Experience Classicsonline


The two Szymanowski quartets are not easy to programme. When the Camerata Quartet did so on Dux 0366 they added nothing else and their disc lasts thirty-five minutes, making recommendation difficult. The Schoenberg Quartet on Chandos CHAN 10405 took a more sensible route and added both Janáček Quartets. Whereas the Goldner on Naxos 8554315 took the very much less expected option of adding Stravinsky – the Concertino, Three Pieces and Double Canon.

Whichever road you go down you need to combine secure technical address with a wide range of tone colours and an incisive understanding of Szymanowski’s heady idiom. Half measure in this repertoire is not really an option. 

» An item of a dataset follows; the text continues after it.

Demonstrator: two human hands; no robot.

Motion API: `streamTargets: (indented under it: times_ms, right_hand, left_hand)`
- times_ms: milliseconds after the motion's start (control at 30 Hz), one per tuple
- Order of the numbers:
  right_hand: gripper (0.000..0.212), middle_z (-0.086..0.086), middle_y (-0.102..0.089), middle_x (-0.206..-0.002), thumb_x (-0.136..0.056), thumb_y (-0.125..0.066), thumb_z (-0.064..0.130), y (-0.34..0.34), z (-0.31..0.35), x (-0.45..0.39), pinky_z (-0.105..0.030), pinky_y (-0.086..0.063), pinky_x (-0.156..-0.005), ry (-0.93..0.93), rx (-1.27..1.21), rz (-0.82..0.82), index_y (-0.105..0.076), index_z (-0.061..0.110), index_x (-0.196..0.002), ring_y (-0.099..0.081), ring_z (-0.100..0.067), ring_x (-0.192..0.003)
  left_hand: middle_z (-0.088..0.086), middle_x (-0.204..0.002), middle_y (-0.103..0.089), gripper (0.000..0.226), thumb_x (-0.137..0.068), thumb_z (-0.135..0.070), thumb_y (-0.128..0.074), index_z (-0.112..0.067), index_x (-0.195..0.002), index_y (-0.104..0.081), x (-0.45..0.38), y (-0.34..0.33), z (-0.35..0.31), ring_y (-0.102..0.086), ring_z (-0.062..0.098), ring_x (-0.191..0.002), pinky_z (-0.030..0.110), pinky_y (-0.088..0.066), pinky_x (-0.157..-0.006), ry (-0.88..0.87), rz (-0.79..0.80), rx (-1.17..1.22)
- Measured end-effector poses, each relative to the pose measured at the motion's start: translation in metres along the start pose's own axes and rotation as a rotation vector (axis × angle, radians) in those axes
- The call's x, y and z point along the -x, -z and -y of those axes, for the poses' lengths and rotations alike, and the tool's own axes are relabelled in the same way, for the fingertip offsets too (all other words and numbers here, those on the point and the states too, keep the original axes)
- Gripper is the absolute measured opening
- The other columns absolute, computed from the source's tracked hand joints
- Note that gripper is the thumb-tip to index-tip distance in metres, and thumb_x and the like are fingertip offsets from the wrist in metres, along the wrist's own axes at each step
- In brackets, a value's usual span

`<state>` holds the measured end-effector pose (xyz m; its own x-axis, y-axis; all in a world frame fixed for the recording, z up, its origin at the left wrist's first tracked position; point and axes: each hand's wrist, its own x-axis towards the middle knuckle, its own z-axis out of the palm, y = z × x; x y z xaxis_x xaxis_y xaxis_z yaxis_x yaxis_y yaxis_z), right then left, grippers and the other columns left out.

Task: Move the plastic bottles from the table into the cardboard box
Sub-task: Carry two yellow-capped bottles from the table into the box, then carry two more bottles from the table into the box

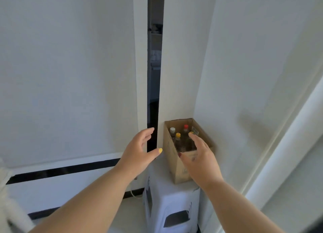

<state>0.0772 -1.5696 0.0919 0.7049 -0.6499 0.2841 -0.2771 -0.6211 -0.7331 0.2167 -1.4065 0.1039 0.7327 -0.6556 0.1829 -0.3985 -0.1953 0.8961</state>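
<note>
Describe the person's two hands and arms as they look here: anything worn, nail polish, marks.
Both forearms are bare, with no sleeves, watch or bracelet in view. The left hand has yellow polish on the thumbnail. The right hand has dark red polish on the thumbnail and a small dark mark on its back, too blurred to identify. No rings are visible.

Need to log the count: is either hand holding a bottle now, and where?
Nothing is held. Left hand and right hand are both open and empty, beside the cardboard box.

I see four capped plastic bottles [181, 140] standing upright inside the open cardboard box [176, 164], on the white stool [167, 196].
</note>
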Motion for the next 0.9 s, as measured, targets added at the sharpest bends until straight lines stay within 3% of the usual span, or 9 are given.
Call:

The Royal String Quartet, all Polish, fortunately dig in with considerable panache and lucid strength. I think it’s fair to say that they tend to eclipse their rivals by virtue of the greater finesse and fluency they evoke. In the First Quartet for example they prove technically stronger than the Schoenberg and Goldner groups. They are also more veiled and transformative than the Camerata, whose faster tempi nevertheless offer a different and valid gloss on the music. If you prefer a blunt spoken, forceful Szymanowski the Camerata is certainly the foursome for you, recorded in a ‘cathedral’ style acoustic as well. But I think most would prefer the warmer Hyperion sound and the sense of coagulatory eroticism the Royals extract, the plangent lyricism of the central movement – and its final insistent cello line, and especially the Burlesca finale with its unison attaca and pizzicato vitality. 

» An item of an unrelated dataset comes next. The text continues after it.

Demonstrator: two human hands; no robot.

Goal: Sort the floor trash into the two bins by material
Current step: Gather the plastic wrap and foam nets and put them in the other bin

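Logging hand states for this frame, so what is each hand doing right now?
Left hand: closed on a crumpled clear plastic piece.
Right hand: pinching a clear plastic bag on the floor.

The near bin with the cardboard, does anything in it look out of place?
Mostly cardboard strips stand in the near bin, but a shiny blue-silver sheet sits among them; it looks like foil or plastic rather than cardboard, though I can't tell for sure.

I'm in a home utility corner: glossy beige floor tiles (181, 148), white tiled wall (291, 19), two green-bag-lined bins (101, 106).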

In the Second Quartet the Royal’s sense of colour and texture pays rich dividends. Vitality is matched by a sure concern for the terrain of the music making, for its erotic ebbs and falls, and for its more barbaric enclosures. In this the extra time they expend, certainly in relation to the Camerata, is part of a pattern of music making that ensures that the folkloric elements are sinuously foregrounded. They’re especially successful in the finale of the Second, which is not taken too quickly – and certainly not too slowly – but allows both the torpid repose and the more galvanic eruptions of the music to generate a natural momentum. 

The Royal Quartet has chosen to include the 1915-16 Quartet of Ludomir Różycki (1884-1953). It’s couched in a very much more conventional and ‘approachable’ form. Crudely speaking, take Debussy and Suk and shake them together and that’s something like the result of this three movement, near thirty-three minute work; that’s to say it’s getting on for as long as both Szymanowski quartets put together. It’s fluidly constructed though, warmly textured and reaches an apex of languid impressionism in the central slow movement. I took most to the pizzicato-laced finale where the folk-saturated joie de vivre is unmistakeable. It’s a minor work, certainly, but despite the Parisian cloth worth an occasional hearing. 

This is now a strong front-runner in the current Szymanowski quartet discography.